Impossible pour lui de l'ignorer.

La chaleur de la bouillotte limitait les dégâts et rendait sa souffrance suffisamment supportable pour qu'il ne s'évanouisse pas comme la fois précédente, mais… Ça restait difficile. Pour autant, Stiles n'irait pas l'avouer. Simplement dire qu'il avait mal avait été un gros effort en soi, alors décrire l'intensité de la douleur… Non. Pas la peine de se montrer plus pitoyable qu'il ne l'était déjà. Noah n'avait pas besoin de ça. D'un autre côté, son attitude chaleureuse et inquiète donnait tout simplement envie à l'hyperactif de se réfugier dans ses bras et de lui dire à quel point c'était douloureux… Mais aussi peur. L'air de rien, ce qu'il traversait était une épreuve terrifiante, à lui qui vivait ses premières règles – et elles n'y allaient pas de mainmorte avec lui. Il ne connaissait rien de tout ça à part ce qu'il avait appris en cours sur le sujet. Alors forcément, il peinait à imaginer la suite, à se projeter après ça. C'était dans ce genre de moments qu'il redevenait un petit Stiles, un garçonnet perdu. Était-il normal qu'il ait besoin de se sentir rassuré à son âge ? Oui, mais il pensait le contraire – à tort.

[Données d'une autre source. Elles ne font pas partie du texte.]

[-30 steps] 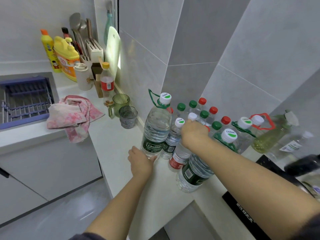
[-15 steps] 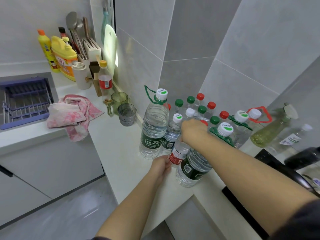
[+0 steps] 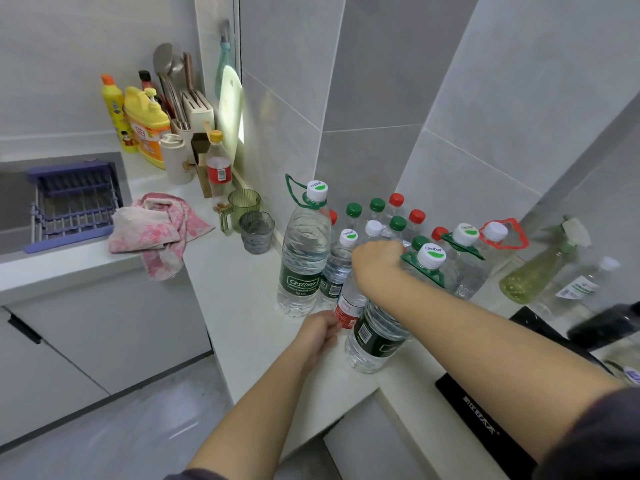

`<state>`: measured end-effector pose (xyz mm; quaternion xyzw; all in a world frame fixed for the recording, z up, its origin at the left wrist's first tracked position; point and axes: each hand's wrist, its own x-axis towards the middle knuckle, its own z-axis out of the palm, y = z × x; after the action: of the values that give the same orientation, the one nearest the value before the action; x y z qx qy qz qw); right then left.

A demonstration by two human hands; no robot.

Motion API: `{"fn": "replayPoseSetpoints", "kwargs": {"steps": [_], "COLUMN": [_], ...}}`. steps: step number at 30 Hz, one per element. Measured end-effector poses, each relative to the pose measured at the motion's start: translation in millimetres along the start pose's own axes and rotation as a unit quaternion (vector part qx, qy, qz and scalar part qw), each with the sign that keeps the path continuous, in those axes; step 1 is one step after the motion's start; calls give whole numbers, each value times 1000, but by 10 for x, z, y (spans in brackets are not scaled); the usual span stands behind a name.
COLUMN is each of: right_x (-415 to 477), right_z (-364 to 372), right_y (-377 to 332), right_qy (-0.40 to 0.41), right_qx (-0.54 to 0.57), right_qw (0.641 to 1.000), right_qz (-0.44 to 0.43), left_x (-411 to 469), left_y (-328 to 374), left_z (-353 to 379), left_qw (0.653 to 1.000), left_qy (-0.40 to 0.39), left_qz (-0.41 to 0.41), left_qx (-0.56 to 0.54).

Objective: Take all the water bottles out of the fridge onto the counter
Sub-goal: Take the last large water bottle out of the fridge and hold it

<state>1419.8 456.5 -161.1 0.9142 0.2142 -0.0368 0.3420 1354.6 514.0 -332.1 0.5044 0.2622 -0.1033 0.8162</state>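
Several clear water bottles with green, red and white caps stand crowded in the counter's corner against the tiled wall. A tall green-label bottle (image 3: 304, 258) stands at the cluster's left front. My right hand (image 3: 375, 261) grips the top of a small red-label bottle (image 3: 348, 308) at the front. My left hand (image 3: 320, 332) touches that bottle's base with curled fingers. Another large dark-label bottle (image 3: 377, 337) stands just right of it, partly hidden under my right forearm.
The white counter (image 3: 239, 299) runs left to a sink with a purple rack (image 3: 72, 206). A pink towel (image 3: 156, 226), two cups (image 3: 256, 230) and detergent bottles (image 3: 145, 126) sit farther back. A black cooktop (image 3: 485, 410) lies at right, oil bottles (image 3: 540, 268) behind it.
My left hand left the tall green-label bottle's base and moved right to the small red-label bottle's base. My right hand stayed on that bottle's top.
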Motion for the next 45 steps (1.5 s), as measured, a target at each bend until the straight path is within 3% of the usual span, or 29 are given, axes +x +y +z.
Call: {"fn": "replayPoseSetpoints", "kwargs": {"steps": [4,8,14,18,24,26,29,32,36,40,45], "right_x": [-134,-332,-540,-553,-685,-699,-518,-262,75,134,111], "right_z": [-90,-321,-263,258,1111,1354,1776,2211,2644,2563,2541], "right_y": [21,202,760,1112,1249,1216,1070,846,533,397,383], "right_qy": [41,150,253,300,321,305,201,91,19,33,31], "right_qx": [-55,-28,153,442,628,682,770,816,827,837,820], "right_qw": [997,983,944,838,708,660,585,547,543,522,539], "right_qz": [-46,-105,-149,-110,40,82,159,164,145,161,192], "left_x": [-120,-204,-260,-265,-230,-224,-246,-239,-159,-124,-77], "left_y": [-35,-205,-224,-172,-196,-223,-269,-312,-332,-335,-366], "left_z": [25,147,394,516,603,618,665,681,634,618,603], "left_qw": [996,967,910,881,860,865,886,906,909,909,906], "left_qy": [7,-2,12,43,80,89,98,86,65,59,63], "left_qz": [11,66,147,162,139,137,151,178,177,178,192], "left_qx": [84,248,386,443,485,474,426,375,371,372,372]}}
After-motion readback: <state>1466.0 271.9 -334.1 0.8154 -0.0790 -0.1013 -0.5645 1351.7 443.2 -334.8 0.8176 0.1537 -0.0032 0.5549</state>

- Je… Suis désolé, dit-il seulement.

Parce qu'il n'avait pas la moindre idée de ce qu'il pouvait faire pour pousser son père le laisser, à sortir de la chambre. Parce que repousser toute aide qui lui venait était une très vieille habitude dont il ne pourrait pas se débarrasser tout de suite. Des années qu'il la mettait en pratique, persuadé qu'il pouvait se débrouiller tout seul. Dans un sens, il n'avait pas tort : il y arrivait toujours.

Mais jamais sans en payer le prix.

Et Noah n'apprécia pas du tout ce comportement qui, en plus de lui serrer le cœur, l'énerva au plus profond de lui. Pourquoi ? Parce qu'il en vint à se dire qu'il avait réellement manqué quelque chose avec Stiles… Qu'il n'avait pas été suffisamment proche de lui par le passé – ni même récemment. C'était bête, mais il suffisait parfois d'une situation un peu nulle comme celle-ci pour qu'il ouvre les yeux. Ainsi, le shérif ressentit le besoin d'arranger ça. Il serra les dents, ravala ses émotions en rangeant ses pensées négatives de côté. Il n'était peut-être pas un bon père à proprement parler, mais… Ne pouvait-il pas tenter de s'améliorer ? Il se mordit la lèvre, en pleine réflexion, puis soupira.

- Stiles… Je pense qu'il faut qu'on discute, toi et moi.